In some embodiments, the carbon titanium cage resin has a particle size of 150nm to 200nm, including but not limited to: 150nm, 160nm, 170nm, 180nm, 190nm and 200nm.
In some embodiments, the carbon titanium cage resin has a number average molecular weight of 60000 or greater and a weight average molecular weight of 100000 or greater. Further alternatively, the carbon-titanium cage resin has a number average molecular weight of 60000-62000 and a weight average molecular weight of 100000-110000. Still further alternatively, the carbon titanium cage resin has a number average molecular weight of 61277 and a weight average molecular weight of 103665.

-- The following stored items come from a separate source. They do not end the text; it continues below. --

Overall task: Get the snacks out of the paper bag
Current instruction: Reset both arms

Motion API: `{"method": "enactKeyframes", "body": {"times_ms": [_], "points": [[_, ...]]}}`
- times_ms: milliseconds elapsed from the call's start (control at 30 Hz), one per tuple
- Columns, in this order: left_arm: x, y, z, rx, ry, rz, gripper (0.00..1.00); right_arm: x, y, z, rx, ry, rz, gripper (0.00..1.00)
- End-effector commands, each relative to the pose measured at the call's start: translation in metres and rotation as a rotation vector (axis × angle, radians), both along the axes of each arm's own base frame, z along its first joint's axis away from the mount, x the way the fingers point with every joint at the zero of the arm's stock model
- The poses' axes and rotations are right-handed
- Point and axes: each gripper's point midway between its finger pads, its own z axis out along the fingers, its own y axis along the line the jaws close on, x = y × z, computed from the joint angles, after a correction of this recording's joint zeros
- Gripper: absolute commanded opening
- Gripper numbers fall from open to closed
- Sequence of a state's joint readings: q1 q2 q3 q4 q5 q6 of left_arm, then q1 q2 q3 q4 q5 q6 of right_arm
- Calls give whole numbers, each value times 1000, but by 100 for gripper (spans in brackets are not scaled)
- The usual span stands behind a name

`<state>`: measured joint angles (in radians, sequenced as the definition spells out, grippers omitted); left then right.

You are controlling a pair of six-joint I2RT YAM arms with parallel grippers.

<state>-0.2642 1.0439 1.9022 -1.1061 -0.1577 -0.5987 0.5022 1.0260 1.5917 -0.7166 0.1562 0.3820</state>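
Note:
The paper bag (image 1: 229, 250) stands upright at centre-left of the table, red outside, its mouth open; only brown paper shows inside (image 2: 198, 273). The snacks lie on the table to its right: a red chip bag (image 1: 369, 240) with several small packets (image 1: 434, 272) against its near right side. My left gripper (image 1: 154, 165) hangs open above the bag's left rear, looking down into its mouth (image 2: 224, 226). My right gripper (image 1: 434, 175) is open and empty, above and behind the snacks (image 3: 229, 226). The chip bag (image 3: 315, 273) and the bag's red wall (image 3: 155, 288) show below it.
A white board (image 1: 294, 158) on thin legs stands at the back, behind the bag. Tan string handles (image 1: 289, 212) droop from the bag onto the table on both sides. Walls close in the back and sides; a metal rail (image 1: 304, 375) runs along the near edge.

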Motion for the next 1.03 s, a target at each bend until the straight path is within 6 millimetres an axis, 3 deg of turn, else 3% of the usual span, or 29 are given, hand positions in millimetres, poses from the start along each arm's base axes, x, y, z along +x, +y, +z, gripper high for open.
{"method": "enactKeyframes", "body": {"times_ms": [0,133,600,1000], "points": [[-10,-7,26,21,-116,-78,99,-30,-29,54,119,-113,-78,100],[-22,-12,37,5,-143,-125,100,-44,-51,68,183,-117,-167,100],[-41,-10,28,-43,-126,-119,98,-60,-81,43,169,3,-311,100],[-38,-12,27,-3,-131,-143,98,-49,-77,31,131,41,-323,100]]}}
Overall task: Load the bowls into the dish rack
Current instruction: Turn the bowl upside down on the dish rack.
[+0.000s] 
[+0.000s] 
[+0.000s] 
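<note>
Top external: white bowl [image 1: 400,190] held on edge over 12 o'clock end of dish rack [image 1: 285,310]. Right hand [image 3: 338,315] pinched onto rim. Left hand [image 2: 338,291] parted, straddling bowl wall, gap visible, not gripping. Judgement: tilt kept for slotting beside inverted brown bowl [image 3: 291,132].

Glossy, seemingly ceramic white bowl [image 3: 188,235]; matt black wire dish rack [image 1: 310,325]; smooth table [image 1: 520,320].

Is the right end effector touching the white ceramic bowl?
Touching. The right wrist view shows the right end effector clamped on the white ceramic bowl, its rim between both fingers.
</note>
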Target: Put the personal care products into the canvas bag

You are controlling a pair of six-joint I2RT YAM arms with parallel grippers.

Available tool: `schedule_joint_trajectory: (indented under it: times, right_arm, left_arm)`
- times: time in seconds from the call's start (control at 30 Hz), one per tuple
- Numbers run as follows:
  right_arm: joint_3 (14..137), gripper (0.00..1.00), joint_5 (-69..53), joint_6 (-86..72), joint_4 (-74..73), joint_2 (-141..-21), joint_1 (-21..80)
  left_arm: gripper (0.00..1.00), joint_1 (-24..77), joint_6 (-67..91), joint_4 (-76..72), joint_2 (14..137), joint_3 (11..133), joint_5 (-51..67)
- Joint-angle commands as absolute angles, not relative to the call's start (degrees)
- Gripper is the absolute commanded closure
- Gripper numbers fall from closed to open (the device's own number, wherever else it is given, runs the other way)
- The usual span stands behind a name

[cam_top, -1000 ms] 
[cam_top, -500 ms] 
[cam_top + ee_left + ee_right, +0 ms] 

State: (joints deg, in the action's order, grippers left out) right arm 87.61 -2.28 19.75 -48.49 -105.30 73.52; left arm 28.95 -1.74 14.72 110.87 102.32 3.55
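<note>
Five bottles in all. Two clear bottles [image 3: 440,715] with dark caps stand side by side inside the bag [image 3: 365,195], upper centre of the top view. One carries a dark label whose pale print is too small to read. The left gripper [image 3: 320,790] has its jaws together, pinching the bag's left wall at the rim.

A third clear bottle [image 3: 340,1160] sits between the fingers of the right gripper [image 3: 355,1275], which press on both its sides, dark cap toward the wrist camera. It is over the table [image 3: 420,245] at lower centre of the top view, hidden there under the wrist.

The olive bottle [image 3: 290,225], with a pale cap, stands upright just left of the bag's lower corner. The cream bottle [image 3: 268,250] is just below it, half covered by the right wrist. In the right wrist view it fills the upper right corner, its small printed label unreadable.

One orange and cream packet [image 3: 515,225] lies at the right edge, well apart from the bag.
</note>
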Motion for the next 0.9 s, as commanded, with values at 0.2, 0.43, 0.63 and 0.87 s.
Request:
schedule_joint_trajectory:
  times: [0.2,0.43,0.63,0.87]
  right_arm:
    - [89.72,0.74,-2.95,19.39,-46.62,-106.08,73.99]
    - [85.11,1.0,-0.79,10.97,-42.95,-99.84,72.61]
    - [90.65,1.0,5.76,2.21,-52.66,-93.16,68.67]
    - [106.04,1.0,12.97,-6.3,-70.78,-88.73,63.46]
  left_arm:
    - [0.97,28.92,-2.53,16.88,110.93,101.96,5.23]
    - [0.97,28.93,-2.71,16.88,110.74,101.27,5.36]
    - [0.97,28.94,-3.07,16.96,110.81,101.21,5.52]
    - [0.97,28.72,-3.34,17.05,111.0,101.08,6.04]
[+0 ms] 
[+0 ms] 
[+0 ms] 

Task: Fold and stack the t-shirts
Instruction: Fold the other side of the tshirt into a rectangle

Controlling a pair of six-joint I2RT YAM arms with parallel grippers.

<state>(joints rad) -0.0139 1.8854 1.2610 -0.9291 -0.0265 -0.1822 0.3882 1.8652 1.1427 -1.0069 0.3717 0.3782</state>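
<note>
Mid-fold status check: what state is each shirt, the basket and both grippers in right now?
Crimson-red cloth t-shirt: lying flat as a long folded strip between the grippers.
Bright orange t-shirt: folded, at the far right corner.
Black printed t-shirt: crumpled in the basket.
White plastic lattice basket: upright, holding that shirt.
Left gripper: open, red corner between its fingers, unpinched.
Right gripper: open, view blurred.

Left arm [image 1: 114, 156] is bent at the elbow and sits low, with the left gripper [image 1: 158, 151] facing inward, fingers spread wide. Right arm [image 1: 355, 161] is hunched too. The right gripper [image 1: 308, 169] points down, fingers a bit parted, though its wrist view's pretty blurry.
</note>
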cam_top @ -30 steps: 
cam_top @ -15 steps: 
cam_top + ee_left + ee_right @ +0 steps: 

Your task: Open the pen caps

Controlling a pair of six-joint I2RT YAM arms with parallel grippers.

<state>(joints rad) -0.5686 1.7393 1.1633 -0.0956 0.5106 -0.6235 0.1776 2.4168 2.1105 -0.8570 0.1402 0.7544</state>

In some embodiments, the VOC content of the carbon titanium cage resin is less than or equal to 25%, including, but not limited to: 25%, 24%, 22%, 20%, 15%, 10%, 5% and 1%.
In some embodiments, the carbon titanium cage resin has a solids content of 48% -50%, including but not limited to: 48%, 48.5%, 49%, 49.5% and 50%.
TiO 2 nano particles (or TiO 2/SiO2 composite material) with the particle size of 10-30 nm are used as a nucleus body, and acrylic acid molecular chains are grafted on the surface of the nucleus body in situ, so that the water-dispersible high molecular compound with the hyperbranched multi-dendritic framework structure is formed. The carbon-titanium cage resin has ultrahigh number average molecular weight and weight average molecular weight, good fluidity and good workability, and is easy to form a film. Acrylic acid molecular chains extending in the framework extend out of the carbon titanium cage aggregate during film formation, and gradually and alternately wind and chemically cross-link in the phase change process, so that a compact anti-corrosion coating is finally formed. Compared with other water-based resins, the carbon-titanium cage resin has higher film forming speed and higher coating density, can effectively block the contact between the corrosive medium and the substrate, and obviously improves the corrosion prevention effect and the corrosion prevention service life. Meanwhile, after the carbon titanium cage resin is formed into a film, the coating does not contain double bonds and active hydrogen which are easy to oxidize, and the TiO 2 nano particles serving as a core body have a strong ultraviolet absorption function, so that the carbon titanium cage resin has super weather resistance.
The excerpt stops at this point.